La meilleure protection contre la faute inexcusable n’est pas l’assurance, c’est la démonstration que l’on a pris les mesures nécessaires face aux risques connus. Puisque les deux conditions sont la conscience du danger et l’absence de mesures, la défense de l’employeur se construit en amont, en documentant ce qu’il a fait.

L’enjeu probatoire est central : le jour d’un litige, ce qui n’a pas été tracé est réputé ne pas avoir été fait. La prévention efficace est donc autant une affaire de gestes que d’écrits.

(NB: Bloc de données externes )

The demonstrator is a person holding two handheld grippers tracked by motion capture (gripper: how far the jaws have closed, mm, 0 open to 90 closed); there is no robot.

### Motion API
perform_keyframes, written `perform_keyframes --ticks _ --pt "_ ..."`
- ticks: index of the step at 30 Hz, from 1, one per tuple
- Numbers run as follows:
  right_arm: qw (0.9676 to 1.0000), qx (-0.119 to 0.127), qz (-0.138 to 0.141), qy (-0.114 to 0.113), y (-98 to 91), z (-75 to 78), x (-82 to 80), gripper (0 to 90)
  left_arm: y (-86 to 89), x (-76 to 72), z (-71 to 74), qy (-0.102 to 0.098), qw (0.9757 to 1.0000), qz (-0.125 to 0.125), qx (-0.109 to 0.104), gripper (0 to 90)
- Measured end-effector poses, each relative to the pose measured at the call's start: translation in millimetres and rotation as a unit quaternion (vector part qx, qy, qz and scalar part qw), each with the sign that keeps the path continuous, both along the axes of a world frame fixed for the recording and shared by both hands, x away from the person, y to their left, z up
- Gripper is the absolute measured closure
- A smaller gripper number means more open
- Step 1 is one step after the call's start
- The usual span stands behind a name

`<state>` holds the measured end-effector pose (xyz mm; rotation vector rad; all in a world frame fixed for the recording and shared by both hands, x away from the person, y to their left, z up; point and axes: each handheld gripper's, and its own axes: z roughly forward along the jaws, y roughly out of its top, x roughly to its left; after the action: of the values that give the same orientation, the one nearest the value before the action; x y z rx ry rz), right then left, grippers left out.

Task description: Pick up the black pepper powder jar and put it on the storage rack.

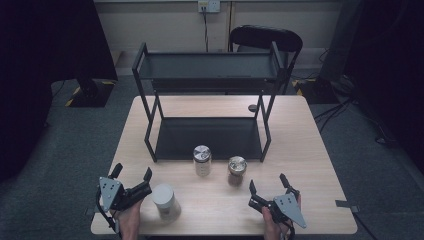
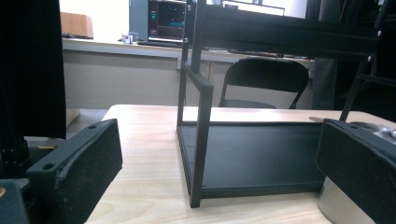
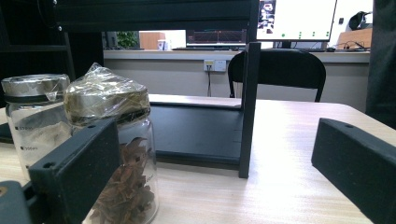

Checklist de prévention du risque de faute inexcusable

  • Document unique d’évaluation des risques (DUERP) à jour. Risques identifiés poste par poste, daté, révisé régulièrement. C’est la première pièce que l’on vous opposera, dans un sens comme dans l’autre.
  • Traçabilité des mesures de protection. Pour chaque risque identifié, conservez la preuve des mesures prises : équipements fournis, protections collectives installées, aménagements réalisés.
  • Formation et information sécurité documentées. Émargements, attestations, accueil sécurité des nouveaux entrants, des intérimaires et des stagiaires. Une formation non prouvée n’existe pas dans le dossier.
  • Traitement écrit des alertes. Tout signalement (salarié, CSE, médecine du travail, droit d’alerte) doit recevoir une réponse tracée. Une alerte ignorée est l’illustration parfaite de la conscience du danger sans mesure prise.
  • Suivi des préconisations du médecin du travail. Restrictions d’aptitude, aménagements de poste : leur mise en œuvre effective doit être vérifiable.
  • Contrôle de l’application réelle des consignes. Donner une consigne ne suffit pas ; il faut pouvoir montrer qu’on s’est assuré qu’elle était suivie, encadrement compris.
  • Vérification de la couverture assurantielle. Confirmez avec votre assureur que la responsabilité au titre de la faute inexcusable est bien garantie, et à quelle hauteur (art. L.452-4 CSS).
  • Vigilance renforcée sur les publics et risques sensibles. Travail isolé, jeunes travailleurs, intérim, sous-traitance, risques émergents : ce sont les terrains où la conscience du danger est la plus facile à démontrer côté victime.

En résumé

La faute inexcusable n’est pas un événement rare réservé aux situations dramatiques : elle se déclenche dès qu’un risque connu n’a pas été suffisamment maîtrisé. Ses conséquences financières (majoration de rente, réparation élargie des préjudices depuis la QPC de 2010, remontée vers l’entreprise et impact sur les cotisations) en font un sujet de pilotage à part entière, pas une simple question d’assurance. La bonne nouvelle pour l’employeur : les deux conditions qui la caractérisent sont aussi les deux leviers de prévention. Identifier les dangers, prendre les mesures, et surtout en conserver la preuve.